## Prompt
Read the listing below and copy out each line where the word "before" occurs.

## Provided records
********************
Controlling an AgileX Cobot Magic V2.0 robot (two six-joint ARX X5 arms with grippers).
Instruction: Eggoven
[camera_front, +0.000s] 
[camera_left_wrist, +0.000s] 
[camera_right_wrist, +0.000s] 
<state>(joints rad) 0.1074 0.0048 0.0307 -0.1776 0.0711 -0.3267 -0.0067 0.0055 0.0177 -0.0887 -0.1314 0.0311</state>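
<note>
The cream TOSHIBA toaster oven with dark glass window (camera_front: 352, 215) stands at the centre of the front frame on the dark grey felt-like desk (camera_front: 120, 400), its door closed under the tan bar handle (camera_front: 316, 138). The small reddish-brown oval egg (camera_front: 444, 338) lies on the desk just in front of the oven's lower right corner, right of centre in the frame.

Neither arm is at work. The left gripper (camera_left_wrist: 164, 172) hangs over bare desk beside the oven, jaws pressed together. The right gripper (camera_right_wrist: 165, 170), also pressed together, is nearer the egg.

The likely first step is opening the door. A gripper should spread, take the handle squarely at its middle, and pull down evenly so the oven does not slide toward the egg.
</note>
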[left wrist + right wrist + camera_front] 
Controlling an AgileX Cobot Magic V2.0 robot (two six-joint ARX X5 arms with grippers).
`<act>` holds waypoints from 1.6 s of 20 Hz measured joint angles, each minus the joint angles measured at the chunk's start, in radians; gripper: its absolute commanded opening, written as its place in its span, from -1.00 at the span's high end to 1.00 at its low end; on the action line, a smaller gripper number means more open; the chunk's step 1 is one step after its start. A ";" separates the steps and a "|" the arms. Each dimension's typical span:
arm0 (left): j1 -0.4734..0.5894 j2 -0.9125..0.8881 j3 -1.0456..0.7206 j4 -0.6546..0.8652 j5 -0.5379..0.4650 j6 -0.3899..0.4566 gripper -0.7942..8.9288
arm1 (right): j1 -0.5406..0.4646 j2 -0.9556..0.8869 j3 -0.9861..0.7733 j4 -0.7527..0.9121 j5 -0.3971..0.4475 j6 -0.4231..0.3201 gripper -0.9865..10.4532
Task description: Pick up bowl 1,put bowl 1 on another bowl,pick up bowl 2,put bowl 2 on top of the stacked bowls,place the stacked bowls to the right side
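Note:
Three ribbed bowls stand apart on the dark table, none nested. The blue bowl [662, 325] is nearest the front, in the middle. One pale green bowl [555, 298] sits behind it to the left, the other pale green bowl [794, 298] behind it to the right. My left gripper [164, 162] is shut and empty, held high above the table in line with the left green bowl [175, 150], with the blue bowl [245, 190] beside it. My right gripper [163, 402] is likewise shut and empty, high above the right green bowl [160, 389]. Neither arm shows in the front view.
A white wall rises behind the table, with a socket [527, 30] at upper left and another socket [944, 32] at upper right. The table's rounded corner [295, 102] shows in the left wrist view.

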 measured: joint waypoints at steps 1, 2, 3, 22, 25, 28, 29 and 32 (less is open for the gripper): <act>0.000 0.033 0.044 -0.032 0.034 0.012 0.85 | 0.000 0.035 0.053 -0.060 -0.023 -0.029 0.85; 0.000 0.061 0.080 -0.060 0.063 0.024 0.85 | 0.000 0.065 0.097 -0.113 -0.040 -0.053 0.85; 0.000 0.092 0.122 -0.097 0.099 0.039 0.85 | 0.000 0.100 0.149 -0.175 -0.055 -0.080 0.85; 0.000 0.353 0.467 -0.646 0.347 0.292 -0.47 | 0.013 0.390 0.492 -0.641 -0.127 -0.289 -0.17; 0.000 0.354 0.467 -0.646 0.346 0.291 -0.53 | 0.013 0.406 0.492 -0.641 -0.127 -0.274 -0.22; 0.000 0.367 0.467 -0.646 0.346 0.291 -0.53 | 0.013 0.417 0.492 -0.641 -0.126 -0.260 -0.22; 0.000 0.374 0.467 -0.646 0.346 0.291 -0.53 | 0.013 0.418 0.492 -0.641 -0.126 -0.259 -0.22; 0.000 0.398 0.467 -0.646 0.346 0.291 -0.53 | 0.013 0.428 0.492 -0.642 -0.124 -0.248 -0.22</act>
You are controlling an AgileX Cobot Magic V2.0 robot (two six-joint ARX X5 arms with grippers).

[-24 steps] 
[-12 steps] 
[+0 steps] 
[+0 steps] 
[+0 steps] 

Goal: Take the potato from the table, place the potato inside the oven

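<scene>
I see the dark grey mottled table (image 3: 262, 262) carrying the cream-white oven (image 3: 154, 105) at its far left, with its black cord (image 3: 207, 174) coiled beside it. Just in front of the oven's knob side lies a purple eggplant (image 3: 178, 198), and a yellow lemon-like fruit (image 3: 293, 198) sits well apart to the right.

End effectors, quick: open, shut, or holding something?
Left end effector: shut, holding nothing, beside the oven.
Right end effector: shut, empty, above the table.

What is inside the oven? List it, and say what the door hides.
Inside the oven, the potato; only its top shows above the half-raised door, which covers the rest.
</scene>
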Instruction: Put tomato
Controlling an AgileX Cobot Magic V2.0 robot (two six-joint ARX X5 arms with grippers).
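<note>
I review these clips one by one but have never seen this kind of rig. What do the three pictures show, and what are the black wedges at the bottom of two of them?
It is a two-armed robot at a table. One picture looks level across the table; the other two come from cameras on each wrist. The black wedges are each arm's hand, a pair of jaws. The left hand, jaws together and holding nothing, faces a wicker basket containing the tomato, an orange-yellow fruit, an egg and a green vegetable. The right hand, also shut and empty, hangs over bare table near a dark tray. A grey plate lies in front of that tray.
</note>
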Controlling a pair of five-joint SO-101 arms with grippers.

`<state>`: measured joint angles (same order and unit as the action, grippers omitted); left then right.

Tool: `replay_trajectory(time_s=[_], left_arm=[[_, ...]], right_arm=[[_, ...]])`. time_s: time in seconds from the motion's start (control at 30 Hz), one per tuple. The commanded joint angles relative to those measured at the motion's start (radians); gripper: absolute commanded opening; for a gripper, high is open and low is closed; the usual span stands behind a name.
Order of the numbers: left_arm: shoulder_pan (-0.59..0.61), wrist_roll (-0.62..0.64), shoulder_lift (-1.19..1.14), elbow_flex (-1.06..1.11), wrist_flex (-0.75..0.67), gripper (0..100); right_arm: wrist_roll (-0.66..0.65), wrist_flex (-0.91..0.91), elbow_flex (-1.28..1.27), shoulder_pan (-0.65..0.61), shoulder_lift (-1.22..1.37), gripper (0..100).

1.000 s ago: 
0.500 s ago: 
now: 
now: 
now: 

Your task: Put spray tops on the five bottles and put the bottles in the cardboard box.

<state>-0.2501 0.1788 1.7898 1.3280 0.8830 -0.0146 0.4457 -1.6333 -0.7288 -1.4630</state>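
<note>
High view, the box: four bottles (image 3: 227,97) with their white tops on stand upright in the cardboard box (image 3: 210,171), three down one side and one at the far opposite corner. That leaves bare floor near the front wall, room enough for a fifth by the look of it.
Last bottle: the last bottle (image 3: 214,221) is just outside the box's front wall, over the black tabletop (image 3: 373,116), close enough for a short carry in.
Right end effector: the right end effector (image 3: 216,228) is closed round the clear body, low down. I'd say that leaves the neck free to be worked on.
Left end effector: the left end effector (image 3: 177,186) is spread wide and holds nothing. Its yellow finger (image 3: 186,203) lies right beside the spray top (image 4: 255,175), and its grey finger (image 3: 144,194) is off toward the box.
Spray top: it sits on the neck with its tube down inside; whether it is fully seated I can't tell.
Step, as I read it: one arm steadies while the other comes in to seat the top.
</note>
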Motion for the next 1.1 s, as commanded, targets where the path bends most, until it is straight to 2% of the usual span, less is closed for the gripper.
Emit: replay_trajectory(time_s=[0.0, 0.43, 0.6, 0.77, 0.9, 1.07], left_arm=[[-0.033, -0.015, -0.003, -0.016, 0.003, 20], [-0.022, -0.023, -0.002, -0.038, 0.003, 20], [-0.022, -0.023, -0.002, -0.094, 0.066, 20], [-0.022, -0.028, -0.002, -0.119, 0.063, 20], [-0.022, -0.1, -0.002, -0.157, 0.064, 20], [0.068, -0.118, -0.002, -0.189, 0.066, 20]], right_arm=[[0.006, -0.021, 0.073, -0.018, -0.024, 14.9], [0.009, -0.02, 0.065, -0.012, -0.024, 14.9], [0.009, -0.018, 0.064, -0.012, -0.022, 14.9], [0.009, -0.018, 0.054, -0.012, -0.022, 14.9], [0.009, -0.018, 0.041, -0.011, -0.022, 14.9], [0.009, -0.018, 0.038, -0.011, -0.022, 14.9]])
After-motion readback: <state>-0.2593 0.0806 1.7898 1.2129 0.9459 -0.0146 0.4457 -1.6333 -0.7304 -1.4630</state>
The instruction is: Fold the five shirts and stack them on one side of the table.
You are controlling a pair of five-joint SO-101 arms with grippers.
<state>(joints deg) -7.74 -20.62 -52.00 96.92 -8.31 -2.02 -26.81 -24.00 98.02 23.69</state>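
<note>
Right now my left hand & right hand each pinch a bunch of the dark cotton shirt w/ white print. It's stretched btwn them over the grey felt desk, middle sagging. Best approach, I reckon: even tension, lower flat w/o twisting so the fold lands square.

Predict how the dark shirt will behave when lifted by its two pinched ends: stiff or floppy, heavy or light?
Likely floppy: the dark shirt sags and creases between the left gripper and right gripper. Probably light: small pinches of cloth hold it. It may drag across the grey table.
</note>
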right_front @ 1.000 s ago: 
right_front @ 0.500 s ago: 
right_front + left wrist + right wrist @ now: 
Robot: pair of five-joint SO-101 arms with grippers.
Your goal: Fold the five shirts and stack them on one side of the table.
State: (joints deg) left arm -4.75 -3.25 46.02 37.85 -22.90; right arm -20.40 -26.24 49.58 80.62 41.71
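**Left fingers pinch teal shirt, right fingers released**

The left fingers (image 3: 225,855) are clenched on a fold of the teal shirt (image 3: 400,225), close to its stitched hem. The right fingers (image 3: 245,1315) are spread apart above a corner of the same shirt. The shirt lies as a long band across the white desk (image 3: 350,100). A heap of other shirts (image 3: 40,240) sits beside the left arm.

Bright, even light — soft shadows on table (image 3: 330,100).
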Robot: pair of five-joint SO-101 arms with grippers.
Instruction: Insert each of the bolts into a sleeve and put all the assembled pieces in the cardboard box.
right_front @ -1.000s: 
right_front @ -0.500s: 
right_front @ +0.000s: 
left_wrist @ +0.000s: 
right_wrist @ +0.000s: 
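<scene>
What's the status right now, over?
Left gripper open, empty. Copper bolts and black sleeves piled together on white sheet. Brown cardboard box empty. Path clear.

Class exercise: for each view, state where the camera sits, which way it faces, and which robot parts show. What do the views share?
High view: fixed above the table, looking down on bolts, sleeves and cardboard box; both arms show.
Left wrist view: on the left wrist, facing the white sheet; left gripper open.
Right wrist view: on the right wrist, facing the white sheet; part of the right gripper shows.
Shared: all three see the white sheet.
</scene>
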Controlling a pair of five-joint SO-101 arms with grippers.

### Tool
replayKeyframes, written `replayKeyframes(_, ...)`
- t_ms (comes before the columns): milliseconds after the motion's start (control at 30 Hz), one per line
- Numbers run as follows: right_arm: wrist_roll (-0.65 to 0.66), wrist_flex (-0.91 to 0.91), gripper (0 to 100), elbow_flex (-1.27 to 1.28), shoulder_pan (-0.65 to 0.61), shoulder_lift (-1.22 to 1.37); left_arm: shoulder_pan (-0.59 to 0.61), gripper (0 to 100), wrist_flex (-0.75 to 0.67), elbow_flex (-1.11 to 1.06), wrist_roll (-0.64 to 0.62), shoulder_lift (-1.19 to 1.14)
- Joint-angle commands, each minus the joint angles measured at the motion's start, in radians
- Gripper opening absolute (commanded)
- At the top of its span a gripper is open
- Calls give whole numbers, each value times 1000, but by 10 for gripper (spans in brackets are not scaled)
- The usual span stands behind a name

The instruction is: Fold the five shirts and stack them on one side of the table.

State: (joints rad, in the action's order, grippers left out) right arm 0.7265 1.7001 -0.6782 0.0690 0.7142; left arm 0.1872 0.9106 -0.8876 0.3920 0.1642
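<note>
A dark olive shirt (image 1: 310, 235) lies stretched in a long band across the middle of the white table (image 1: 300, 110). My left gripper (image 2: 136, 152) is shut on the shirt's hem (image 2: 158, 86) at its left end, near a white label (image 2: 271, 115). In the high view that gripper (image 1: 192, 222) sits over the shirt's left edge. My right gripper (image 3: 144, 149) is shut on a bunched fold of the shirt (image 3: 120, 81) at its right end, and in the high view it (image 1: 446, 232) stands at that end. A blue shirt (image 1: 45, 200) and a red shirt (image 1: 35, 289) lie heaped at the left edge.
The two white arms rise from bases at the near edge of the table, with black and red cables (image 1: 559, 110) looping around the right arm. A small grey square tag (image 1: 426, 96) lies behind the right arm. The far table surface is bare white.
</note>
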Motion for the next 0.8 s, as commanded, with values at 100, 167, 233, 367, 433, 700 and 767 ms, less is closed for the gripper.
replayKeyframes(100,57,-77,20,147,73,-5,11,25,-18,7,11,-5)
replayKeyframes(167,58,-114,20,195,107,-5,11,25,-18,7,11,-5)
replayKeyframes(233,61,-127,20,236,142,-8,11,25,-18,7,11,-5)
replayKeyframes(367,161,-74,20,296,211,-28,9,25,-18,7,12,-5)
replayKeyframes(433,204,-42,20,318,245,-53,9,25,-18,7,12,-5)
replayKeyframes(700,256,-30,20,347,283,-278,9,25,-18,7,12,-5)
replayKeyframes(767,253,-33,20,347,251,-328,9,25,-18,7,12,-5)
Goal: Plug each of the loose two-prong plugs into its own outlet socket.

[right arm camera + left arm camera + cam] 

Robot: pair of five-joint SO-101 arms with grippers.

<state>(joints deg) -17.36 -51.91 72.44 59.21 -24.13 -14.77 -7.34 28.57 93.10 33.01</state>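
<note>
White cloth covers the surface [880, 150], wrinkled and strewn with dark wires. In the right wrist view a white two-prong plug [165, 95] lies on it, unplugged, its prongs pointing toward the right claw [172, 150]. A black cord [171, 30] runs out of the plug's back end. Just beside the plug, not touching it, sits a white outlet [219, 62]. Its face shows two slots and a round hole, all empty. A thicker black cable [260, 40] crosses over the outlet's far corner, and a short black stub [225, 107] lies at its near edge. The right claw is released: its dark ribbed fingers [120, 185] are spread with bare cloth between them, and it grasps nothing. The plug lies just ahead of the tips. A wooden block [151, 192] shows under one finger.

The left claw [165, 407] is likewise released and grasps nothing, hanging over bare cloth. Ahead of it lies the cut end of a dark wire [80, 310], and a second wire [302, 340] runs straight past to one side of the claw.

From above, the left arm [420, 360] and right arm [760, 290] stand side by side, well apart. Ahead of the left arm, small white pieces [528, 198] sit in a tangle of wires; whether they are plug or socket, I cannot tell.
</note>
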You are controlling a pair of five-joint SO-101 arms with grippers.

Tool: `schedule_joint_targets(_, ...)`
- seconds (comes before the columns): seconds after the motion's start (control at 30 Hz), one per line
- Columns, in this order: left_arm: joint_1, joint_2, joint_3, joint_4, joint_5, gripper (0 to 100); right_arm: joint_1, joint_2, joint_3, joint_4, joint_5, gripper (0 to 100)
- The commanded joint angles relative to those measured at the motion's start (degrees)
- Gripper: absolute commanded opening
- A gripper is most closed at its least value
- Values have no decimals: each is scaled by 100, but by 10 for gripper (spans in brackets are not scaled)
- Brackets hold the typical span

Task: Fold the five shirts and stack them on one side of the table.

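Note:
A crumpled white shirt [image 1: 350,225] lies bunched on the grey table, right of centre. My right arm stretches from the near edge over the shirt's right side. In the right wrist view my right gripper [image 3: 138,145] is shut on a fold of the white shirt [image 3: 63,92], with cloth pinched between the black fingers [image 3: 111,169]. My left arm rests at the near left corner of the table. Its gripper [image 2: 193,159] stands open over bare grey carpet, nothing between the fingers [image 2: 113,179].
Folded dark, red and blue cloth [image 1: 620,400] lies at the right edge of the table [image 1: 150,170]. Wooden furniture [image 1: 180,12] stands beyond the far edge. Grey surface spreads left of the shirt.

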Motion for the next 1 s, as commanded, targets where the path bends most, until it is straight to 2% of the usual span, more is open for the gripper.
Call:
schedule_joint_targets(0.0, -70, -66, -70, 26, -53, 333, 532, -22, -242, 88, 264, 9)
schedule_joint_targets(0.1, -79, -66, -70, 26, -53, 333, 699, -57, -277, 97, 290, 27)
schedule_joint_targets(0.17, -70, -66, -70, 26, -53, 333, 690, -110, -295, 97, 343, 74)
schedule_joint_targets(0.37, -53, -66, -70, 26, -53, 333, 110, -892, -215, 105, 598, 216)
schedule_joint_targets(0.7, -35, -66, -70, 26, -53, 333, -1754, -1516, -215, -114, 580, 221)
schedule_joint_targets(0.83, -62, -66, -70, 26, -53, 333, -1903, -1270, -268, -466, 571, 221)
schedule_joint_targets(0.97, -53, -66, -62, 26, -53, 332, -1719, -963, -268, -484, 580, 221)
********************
## Exercise result
- t_ms (comes before the columns): milliseconds after the motion's start (control at 30 Hz), one per line
- seconds (comes before the columns): seconds after the motion's start (control at 30 Hz), one per line

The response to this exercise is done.